もちろん、セキュリティの度合いは客先のコンプライアンス如何で変わるため、客先によっては自宅作業禁止、専用端末のみ、その専用端末も客先が用意したもののみ、といった事もある。
「俺がチェックするから、お前は作業を頼む」
二人体制の場合は、片方が作業チェック表をもとにチェックを担当することが多い。
まずは現行の旧システムが稼働しているサーバにアクセスする。
セッションを確認し、使用しているユーザの確認。0人。
次に、現行システムのデータベースのバックアップ処理を走らせ、移行用データを取得する。これはタスク処理で毎日行っているバックアップ処理を改良して作ったバッチファイルを利用。さすがに全てのデータを取得するとそれだけで2時間も3時間も食ってしまうので、必要なテーブルだけに絞ったバックアップ処理だ。

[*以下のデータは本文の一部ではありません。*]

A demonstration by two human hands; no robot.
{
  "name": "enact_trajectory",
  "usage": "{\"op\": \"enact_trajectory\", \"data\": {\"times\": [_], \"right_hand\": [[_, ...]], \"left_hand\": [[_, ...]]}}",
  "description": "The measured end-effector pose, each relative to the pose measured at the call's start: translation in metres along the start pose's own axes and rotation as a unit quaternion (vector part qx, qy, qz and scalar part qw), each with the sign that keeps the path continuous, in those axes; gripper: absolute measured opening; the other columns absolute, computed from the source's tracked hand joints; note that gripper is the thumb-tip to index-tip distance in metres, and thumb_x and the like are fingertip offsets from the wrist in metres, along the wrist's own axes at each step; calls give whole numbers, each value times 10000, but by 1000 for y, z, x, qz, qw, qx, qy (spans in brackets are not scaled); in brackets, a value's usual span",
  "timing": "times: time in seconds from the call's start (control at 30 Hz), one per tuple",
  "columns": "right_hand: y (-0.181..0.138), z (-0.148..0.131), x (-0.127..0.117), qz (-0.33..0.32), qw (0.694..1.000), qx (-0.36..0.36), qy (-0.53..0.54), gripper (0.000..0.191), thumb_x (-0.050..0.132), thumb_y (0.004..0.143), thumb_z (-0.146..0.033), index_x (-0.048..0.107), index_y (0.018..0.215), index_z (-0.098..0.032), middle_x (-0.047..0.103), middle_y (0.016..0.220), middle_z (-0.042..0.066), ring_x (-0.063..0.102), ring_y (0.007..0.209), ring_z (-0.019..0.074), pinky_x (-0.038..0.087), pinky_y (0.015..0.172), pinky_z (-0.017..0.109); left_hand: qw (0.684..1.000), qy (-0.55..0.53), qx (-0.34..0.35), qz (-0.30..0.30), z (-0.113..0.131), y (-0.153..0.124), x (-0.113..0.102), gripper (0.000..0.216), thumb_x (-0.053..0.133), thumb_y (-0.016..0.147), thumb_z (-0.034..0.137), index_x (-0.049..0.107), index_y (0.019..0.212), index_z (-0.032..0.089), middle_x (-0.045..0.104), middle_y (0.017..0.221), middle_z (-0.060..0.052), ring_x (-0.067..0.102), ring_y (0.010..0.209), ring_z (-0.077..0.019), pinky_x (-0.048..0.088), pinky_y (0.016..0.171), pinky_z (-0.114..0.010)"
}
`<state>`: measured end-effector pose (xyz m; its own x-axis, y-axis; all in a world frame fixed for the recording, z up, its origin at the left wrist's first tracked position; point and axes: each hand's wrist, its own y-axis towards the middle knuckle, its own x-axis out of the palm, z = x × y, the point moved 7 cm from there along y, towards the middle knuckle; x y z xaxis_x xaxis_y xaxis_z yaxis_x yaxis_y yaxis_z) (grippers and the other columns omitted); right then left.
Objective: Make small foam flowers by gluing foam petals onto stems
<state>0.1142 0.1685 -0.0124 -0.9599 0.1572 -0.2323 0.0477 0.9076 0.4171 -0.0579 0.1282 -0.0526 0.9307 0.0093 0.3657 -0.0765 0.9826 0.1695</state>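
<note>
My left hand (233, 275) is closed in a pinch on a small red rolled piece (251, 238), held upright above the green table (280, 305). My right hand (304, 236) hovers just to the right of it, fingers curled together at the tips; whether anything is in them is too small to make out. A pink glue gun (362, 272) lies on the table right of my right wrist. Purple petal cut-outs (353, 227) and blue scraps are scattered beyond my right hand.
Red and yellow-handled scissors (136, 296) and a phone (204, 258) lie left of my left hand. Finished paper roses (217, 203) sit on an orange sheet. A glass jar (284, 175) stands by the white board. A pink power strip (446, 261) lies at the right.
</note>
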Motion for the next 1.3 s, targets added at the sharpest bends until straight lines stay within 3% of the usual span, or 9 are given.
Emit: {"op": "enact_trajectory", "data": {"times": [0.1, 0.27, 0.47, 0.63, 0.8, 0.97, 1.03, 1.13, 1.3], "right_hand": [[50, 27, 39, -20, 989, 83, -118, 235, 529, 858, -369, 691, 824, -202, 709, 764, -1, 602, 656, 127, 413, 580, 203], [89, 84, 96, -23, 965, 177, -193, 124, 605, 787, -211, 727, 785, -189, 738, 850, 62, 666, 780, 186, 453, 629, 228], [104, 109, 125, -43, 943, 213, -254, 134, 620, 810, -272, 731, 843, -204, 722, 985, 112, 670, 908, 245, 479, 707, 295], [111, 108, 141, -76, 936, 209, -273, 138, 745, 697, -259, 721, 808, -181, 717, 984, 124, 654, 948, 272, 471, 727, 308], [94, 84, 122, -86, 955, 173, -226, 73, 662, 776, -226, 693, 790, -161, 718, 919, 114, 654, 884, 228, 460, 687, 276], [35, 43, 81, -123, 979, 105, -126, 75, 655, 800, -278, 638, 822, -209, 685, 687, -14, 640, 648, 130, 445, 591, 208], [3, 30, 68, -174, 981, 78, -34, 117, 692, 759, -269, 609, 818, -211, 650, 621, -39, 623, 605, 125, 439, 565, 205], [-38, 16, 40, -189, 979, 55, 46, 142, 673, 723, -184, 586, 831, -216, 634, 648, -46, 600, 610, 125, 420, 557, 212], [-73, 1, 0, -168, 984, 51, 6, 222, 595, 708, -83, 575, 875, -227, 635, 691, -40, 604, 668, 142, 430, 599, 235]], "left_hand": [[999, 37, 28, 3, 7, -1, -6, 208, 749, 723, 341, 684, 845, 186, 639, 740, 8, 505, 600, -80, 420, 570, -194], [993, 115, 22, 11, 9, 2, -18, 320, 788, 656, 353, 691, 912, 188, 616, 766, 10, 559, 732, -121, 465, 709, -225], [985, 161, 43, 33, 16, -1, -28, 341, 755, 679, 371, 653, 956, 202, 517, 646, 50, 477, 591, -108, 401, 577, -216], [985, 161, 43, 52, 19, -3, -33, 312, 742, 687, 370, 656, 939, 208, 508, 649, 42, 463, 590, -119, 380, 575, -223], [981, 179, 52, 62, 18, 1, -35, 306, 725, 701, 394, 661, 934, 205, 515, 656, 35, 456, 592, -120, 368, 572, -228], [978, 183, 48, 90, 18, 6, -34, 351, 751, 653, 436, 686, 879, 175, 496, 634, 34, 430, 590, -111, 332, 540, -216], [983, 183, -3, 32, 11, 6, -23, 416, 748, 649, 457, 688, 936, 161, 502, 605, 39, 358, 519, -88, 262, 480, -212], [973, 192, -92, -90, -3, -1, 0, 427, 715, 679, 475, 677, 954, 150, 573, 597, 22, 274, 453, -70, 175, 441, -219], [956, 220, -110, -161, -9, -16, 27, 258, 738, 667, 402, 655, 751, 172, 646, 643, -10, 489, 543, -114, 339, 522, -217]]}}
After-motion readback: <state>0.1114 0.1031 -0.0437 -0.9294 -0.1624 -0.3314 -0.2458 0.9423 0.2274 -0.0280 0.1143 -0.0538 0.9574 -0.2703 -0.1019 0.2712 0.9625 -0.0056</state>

それ以外のデータは基本的に変動が少ないデータなので、事前に移行を済ませてある。
バックアップを取得したら、そのバックアップを利用して新システムのデータベースの移行用一時テーブルにデータを入れ込む。
その後、ストアドプロシージャを利用して移行用一時テーブルから新システムのテーブルに変換しながら流し込む。
そして、新システムのサーバアプリを立ち上げ、実際にブラウザからログインして動作を確認する。
多かれ少なかれ、Webシステムの移行作業はこのようなものだと思われる。
現行システムをしばらく並行して走らせるか、シャットダウンさせるかはプロジェクトによる。今回は後者で、現行システムは利用停止状態にしている。
作業的にはそう多くはないが、どうしてもデータベースの処理は時間がかかるため、チェックが一通り終わったときには時刻は深夜2時を過ぎていた。
しかし、時間はかかったものの鈴木さんの几帳面さのおかげで、特にトラブルもなく順調に終了した。
「……これで全部だな。長谷さんに電話する」
データ移行のエビデンスをメールで送りつつ、おそらく居酒屋にいるであろう長谷さん率いる現場組に一報を入れる。
「……牡蠣が美味いってさ」
新人くんは携帯を叩きつけようとする鈴木さんを必死にとめた。